## [DIRECTIONS FOR THIS TASK]
The answer is all of the data repeated exactly, with each picture omitted.

START INFORMATION PROVIDED

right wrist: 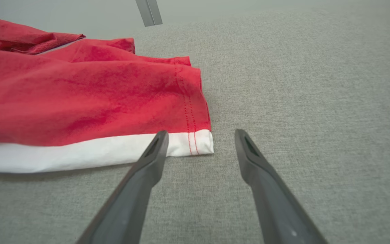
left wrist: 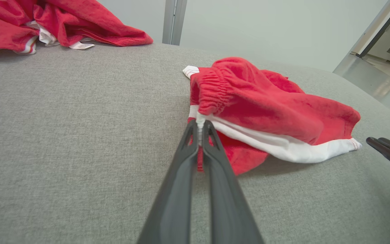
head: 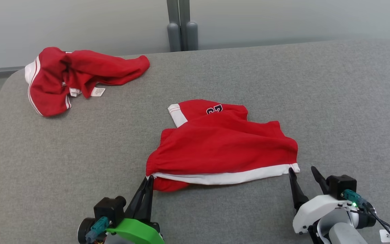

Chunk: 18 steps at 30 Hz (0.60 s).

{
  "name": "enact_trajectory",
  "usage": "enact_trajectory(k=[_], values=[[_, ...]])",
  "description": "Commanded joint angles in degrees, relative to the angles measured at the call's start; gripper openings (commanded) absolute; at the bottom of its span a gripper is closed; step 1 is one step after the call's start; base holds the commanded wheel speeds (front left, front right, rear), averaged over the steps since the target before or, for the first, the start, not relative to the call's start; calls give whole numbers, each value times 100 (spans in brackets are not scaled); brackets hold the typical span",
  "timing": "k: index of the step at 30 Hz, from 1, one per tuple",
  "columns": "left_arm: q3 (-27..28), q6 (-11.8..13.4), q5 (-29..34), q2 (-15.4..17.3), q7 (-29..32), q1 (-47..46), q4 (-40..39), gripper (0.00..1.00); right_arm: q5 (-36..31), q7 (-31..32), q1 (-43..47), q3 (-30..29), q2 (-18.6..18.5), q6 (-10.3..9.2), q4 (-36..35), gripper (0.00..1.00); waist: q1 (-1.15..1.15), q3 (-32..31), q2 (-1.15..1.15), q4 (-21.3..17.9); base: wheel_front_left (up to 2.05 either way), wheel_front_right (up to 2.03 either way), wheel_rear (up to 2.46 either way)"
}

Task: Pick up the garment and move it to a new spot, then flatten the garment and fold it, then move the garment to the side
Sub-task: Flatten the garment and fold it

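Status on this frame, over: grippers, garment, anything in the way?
Left gripper shut on red garment, near-left hem corner. Right gripper open at opposite corner, no grip. Second red garment far left, clear of work.

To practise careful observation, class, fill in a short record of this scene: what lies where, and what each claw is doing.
surface: grey top, fabric-covered
shorts: red, rumpled, in the middle, near the robot
hem: white, along the near edge of the shorts
second garment: red, bunched, far left corner
left claw: shut on the hem's left end
right claw: open at the hem's right corner, gripping nothing
fold: not yet done
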Motion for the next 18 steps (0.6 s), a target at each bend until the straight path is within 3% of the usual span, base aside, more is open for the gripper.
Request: enact_trajectory(k=[1, 4, 7, 10, 13, 16, 18], values=[[-7, 17, -28, 53, 6, 51, -25, 0, -92, -17, -106, -17, -13, 0, 78, 100, 0, 15, 0, 58, 0, 0, 0], [-38, 17, -24, 60, 21, 34, -40, 0, -368, -17, -227, -20, -14, 0, 289, 100, 0, 50, 0, 133, 0, 0, 0], [-59, 23, -26, 64, 36, 17, -52, 0, -574, -17, -317, -25, -15, 0, 481, 81, 0, 79, 0, 186, 0, 0, 0], [-76, 37, -32, 71, 45, 5, -67, 0, -722, -17, -411, -27, -15, 0, 690, 69, 0, 113, 0, 223, 0, 0, 0], [-86, 40, -45, 78, 46, -11, -73, 0, -816, -17, -492, -53, -14, 0, 876, 69, 0, 151, 0, 253, 0, 0, 0], [-83, 54, -55, 90, 43, -44, -89, 0, -869, -15, -582, -52, -13, 0, 1006, 85, 0, 203, 0, 274, 0, 0, 0], [-80, 53, -60, 92, 39, -60, -96, 0, -904, -7, -631, -47, -13, 0, 1116, 81, 0, 232, 0, 283, 0, 0, 0]])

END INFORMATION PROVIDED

## [TASK ANSWER]
right wrist: 
left wrist: 
head: 

Chunk: 18 steps at 30 Hz (0.60 s).

{
  "name": "enact_trajectory",
  "usage": "enact_trajectory(k=[_], values=[[_, ...]])",
  "description": "Commanded joint angles in degrees, relative to the angles measured at the call's start; gripper openings (commanded) absolute; at the bottom of its span a gripper is closed; step 1 is one step after the call's start; base holds the commanded wheel speeds (front left, front right, rear), averaged over the steps since the target before or, for the first, the start, not relative to the call's start; calls give whole numbers, each value times 100 (spans in brackets are not scaled); brackets hold the typical span",
  "timing": "k: index of the step at 30 Hz, from 1, one per tuple",
  "columns": "left_arm: q3 (-27..28), q6 (-11.8..13.4), q5 (-29..34), q2 (-15.4..17.3), q7 (-29..32), q1 (-47..46), q4 (-40..39), gripper (0.00..1.00); right_arm: q5 (-36..31), q7 (-31..32), q1 (-43..47), q3 (-30..29), q2 (-18.6..18.5), q6 (-10.3..9.2), q4 (-36..35), gripper (0.00..1.00); waist: q1 (-1.15..1.15), q3 (-32..31), q2 (-1.15..1.15), q4 (-21.3..17.9); base: wheel_front_left (up to 2.05 either way), wheel_front_right (up to 2.03 either way), wheel_rear (up to 2.46 either way)"
}

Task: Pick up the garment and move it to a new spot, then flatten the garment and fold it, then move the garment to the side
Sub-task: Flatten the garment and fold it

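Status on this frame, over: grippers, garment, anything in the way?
Left gripper shut on red garment, near-left hem corner. Right gripper open at opposite corner, no grip. Second red garment far left, clear of work.

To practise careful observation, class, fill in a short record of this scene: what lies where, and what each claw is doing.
surface: grey top, fabric-covered
shorts: red, rumpled, in the middle, near the robot
hem: white, along the near edge of the shorts
second garment: red, bunched, far left corner
left claw: shut on the hem's left end
right claw: open at the hem's right corner, gripping nothing
fold: not yet done
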Motion for the next 18 steps (0.6 s), a target at each bend until the straight path is within 3% of the usual span, base aside, more is open for the gripper.
Request: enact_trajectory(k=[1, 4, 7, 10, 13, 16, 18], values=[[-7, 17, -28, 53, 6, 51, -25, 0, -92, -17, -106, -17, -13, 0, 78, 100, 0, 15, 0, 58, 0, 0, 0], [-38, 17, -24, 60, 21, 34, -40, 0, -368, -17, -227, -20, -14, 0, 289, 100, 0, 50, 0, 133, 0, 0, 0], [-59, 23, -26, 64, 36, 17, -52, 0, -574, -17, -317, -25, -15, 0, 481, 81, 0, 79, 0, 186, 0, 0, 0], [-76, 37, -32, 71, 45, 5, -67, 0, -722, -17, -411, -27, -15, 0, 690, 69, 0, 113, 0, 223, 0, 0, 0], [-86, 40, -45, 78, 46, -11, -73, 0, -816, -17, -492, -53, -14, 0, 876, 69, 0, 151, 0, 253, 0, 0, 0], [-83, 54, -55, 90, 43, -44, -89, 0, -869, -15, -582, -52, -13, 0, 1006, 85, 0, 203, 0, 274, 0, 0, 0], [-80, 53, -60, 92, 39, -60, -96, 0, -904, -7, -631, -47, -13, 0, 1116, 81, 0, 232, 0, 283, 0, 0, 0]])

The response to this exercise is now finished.